◆ **Task statement**
Which lines of the data contain the string "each"? Copy every one of them.

◆ **Dataset excerpt**
Content starts

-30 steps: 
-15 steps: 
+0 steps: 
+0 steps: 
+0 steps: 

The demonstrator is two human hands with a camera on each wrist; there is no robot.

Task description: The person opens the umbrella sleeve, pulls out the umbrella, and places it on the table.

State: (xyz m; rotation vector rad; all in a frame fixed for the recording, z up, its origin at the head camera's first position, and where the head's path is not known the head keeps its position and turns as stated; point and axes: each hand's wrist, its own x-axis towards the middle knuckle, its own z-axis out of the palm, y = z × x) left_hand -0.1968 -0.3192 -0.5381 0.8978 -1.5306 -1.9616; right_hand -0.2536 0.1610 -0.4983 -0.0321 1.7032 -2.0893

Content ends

◆ **Reply**
The demonstrator is two human hands with a camera on each wrist; there is no robot.
State: (xyz m; rotation vector rad; all in a frame fixed for the recording, z up, its origin at the head camera's first position, and where the head's path is not known the head keeps its position and turns as stated; point and axes: each hand's wrist, its own x-axis towards the middle knuckle, its own z-axis out of the palm, y = z × x) left_hand -0.1968 -0.3192 -0.5381 0.8978 -1.5306 -1.9616; right_hand -0.2536 0.1610 -0.4983 -0.0321 1.7032 -2.0893

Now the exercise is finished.